The Basics of a Budget

I think that a budget is one of the most basic and useful skills in managing your personal finances. It is a great planning tool.

Basically, you prepare two sections, with four columns each. For the heading of each column, you have "Description", "Amount", "Frequency", and "Period". For now, we will only fill in the first three columns for each section.

The first section is for income. It is the easiest one to fill. You write down all the amounts you expect to receive for the next year. This can be from your salary, dividend payments, whatever. For each amount, write down the frequency (for example, if your salary is a net $800 a week, while you receive $50 in dividends every quarter, write these down). If your income varies with time (for example, if you receive commission income that changes every week), use an average.

The second section is for expenses. That list can be quite long -- grocery, rent, car payments, phone, internet, insurance, clothes. Try to list everything, and include the frequency along with each amount. One good way to structure the expenses section is to use broad categories. For example, this could be:
  • Home (rent or mortage, electricity, heating, taxes, insurance)
  • Transportation (car payment, gas, bus tickets, driving license)
  • Living expenses (grocery, phone, clothes, internet)
  • Leisure (cinema, eating out, books)
  • Others (student loan payment, life insurance, yearly credit card fees)

Once you've written down all the income and expenses you can think of, along with the frequency for each, it's time to bring them down to the same period of time. This can be a week, a pay period, or a month. Use whichever one is most convenient for you.

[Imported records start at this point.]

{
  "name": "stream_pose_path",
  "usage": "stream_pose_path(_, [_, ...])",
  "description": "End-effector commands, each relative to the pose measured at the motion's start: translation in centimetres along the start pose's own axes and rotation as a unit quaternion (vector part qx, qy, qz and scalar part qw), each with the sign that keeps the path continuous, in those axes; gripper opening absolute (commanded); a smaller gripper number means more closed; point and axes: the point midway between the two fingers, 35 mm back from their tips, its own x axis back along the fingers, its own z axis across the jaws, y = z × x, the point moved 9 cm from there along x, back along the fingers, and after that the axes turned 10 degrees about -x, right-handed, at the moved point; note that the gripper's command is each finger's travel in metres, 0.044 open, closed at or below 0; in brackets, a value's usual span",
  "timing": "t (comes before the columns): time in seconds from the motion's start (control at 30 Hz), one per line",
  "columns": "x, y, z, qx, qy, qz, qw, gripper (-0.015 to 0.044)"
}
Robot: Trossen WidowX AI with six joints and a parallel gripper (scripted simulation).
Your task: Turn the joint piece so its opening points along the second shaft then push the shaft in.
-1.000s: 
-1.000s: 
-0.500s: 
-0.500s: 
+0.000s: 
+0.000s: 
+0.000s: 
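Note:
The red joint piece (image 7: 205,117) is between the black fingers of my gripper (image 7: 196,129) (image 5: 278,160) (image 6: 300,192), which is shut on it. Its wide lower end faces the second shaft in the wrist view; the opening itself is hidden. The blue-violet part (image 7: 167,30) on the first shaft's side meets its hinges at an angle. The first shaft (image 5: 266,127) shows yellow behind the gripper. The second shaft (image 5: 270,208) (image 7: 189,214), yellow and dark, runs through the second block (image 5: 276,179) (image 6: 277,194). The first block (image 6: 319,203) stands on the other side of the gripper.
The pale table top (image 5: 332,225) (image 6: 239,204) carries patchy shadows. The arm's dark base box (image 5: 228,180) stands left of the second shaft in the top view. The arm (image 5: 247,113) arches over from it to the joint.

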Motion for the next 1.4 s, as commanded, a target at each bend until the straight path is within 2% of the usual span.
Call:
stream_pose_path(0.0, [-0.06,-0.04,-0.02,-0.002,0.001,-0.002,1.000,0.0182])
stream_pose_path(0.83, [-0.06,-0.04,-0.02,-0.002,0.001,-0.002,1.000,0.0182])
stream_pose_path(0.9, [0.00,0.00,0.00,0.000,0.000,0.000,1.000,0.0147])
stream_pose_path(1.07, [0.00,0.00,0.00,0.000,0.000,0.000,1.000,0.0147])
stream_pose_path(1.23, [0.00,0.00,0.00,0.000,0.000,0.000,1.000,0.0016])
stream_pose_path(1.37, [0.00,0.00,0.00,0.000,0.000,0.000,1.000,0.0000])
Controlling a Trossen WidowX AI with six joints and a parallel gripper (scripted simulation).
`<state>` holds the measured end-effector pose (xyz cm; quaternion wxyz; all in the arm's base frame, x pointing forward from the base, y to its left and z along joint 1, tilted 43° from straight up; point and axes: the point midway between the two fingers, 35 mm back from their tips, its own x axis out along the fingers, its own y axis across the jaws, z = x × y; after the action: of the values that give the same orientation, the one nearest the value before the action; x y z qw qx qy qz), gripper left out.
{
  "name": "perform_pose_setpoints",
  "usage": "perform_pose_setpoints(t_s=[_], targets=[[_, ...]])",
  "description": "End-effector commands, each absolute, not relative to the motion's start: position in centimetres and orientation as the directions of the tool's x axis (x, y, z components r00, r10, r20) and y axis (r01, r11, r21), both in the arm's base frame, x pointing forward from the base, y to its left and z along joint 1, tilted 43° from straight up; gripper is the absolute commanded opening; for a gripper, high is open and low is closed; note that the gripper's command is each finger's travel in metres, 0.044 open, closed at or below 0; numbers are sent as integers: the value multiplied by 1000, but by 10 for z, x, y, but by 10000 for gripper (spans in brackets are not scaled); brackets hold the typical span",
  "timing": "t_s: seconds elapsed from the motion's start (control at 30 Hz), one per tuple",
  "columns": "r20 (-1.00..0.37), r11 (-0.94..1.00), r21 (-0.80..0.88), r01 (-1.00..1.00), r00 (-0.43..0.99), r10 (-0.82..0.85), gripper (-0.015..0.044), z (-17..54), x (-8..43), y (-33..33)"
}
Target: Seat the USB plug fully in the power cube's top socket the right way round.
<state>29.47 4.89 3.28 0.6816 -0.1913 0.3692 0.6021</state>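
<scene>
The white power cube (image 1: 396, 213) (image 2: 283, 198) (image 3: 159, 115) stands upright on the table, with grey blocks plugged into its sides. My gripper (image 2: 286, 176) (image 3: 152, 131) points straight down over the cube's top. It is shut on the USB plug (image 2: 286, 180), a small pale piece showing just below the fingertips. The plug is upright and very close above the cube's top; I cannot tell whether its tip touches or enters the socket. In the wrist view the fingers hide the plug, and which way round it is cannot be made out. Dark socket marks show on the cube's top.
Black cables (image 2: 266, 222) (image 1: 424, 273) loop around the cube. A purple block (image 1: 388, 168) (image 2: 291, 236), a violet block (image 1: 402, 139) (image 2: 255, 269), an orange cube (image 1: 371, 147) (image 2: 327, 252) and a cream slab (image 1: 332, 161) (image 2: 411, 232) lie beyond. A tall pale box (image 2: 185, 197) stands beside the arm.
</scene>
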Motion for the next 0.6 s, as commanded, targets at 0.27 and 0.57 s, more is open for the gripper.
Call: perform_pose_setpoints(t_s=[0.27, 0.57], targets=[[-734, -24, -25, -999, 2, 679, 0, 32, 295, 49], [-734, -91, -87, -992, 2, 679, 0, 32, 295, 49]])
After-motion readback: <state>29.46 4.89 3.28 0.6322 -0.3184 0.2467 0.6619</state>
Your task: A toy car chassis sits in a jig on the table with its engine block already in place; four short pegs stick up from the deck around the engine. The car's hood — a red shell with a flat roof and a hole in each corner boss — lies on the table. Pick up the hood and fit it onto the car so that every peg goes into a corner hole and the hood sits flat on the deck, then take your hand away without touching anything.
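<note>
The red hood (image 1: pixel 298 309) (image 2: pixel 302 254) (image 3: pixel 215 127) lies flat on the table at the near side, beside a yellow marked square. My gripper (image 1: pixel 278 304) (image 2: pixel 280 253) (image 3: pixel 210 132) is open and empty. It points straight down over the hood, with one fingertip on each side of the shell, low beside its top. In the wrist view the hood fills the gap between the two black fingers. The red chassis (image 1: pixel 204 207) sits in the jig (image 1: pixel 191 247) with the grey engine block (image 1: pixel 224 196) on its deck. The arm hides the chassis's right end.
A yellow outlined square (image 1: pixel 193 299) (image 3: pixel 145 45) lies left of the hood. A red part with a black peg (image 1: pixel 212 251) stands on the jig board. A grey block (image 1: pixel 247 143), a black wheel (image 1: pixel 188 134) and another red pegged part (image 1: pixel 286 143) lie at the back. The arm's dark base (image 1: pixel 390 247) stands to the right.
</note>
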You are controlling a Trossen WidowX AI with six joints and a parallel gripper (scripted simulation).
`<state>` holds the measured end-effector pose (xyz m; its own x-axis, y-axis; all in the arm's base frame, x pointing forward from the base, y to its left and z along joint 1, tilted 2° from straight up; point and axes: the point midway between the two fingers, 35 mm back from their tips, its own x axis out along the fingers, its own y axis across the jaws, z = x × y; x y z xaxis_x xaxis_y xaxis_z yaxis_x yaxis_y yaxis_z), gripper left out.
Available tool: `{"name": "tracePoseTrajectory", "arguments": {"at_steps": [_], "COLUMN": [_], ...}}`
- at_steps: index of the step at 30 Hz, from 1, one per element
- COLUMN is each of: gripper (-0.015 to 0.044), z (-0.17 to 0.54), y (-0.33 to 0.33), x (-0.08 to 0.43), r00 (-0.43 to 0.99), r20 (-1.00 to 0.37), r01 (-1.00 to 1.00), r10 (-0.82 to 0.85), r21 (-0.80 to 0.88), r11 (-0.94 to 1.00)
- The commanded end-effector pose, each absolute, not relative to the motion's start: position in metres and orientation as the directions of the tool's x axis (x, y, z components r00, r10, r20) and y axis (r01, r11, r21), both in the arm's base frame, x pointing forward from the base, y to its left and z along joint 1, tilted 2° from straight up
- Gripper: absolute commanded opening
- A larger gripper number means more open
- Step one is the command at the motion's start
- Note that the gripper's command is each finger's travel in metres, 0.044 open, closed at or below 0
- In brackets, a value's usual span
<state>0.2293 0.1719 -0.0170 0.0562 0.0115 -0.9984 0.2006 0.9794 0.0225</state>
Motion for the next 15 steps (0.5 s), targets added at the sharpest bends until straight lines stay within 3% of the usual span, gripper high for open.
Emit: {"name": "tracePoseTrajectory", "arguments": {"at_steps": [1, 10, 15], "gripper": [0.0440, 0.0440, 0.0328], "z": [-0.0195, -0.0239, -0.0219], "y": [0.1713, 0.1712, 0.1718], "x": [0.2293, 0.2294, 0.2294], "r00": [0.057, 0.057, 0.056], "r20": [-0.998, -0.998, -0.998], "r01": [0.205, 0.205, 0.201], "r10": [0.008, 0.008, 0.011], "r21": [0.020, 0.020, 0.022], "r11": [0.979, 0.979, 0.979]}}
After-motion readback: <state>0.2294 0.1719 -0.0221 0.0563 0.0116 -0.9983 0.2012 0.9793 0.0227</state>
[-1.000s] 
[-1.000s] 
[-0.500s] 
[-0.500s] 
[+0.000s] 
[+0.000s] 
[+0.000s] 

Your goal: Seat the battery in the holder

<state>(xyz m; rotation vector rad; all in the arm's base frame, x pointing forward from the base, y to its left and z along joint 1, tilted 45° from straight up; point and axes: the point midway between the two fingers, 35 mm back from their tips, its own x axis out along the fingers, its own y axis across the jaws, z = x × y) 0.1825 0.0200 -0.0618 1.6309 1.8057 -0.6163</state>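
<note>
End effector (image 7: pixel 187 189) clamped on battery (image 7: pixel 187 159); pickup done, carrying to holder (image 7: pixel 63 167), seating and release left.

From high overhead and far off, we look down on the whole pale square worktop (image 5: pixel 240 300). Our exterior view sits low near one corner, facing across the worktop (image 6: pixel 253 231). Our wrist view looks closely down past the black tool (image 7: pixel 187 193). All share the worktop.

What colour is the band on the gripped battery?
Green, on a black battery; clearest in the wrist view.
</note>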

Now, for each item on your budget, calculate the amount of each item for one period of time. That's what the "Period" column is for. So, if your period of one month, your salary is $800 a week, and you receive quarterly dividends of $50, you would put down $3400 and $16.66, respectively (since a year has 52 week, each month is actually 4.25 weeks).

Calculate the total of the "Period" column for each section. Compare them. Are you spending more than you make? Even if you don't, there should be a margin of safety between your income and your expenses -- after all, we always forget to include something in the list of expenses.